------ Given information ------

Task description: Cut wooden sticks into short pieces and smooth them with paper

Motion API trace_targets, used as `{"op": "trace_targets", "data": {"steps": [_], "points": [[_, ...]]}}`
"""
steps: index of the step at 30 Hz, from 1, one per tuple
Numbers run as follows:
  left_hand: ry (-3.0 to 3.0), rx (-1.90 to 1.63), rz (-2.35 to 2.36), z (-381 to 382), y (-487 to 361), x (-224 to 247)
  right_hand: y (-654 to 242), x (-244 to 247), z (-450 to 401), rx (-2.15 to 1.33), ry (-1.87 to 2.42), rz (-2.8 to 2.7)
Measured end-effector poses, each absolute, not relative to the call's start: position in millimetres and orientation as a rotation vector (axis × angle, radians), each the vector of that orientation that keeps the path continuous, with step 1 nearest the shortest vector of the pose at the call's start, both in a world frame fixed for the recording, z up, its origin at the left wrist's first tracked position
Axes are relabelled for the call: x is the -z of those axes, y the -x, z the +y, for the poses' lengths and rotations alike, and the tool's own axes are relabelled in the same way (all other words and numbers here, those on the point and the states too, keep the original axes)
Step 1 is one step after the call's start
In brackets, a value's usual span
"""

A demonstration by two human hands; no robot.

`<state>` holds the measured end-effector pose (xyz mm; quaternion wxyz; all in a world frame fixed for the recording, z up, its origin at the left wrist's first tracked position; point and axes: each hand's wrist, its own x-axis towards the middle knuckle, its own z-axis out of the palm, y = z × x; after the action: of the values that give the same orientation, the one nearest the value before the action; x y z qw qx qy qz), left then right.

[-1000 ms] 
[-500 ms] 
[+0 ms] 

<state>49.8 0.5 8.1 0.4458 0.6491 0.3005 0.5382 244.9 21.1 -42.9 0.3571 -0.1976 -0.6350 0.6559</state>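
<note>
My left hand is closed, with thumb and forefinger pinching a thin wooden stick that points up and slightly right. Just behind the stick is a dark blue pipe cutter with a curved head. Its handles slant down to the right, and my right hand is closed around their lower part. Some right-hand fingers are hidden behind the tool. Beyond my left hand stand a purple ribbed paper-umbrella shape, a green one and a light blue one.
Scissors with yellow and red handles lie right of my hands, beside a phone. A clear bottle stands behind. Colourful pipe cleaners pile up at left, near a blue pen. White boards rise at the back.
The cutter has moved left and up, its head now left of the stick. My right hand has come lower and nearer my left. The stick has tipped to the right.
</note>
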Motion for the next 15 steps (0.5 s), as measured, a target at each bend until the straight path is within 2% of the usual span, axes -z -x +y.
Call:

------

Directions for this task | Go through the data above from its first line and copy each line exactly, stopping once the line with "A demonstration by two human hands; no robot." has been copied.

Your response |
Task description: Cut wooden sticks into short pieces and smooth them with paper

Motion API trace_targets, used as `{"op": "trace_targets", "data": {"steps": [_], "points": [[_, ...]]}}`
"""
steps: index of the step at 30 Hz, from 1, one per tuple
Numbers run as follows:
  left_hand: ry (-3.0 to 3.0), rx (-1.90 to 1.63), rz (-2.35 to 2.36), z (-381 to 382), y (-487 to 361), x (-224 to 247)
  right_hand: y (-654 to 242), x (-244 to 247), z (-450 to 401), rx (-2.15 to 1.33), ry (-1.87 to 2.42), rz (-2.8 to 2.7)
Measured end-effector poses, each absolute, not relative to the call's start: position in millimetres and orientation as a rotation vector (axis × angle, radians), each the vector of that orientation that keeps the path continuous, with step 1 nearest the shortest vector of the pose at the call's start, both in a world frame fixed for the recording, z up, its origin at the left wrist's first tracked position
Axes are relabelled for the call: x is the -z of those axes, y the -x, z the +y, for the poses' lengths and rotations alike, and the tool's own axes are relabelled in the same way (all other words and numbers here, those on the point and the states too, keep the original axes)
Step 1 is one step after the call's start
In brackets, a value's usual span
"""

A demonstration by two human hands; no robot.

The output for this exercise is finished.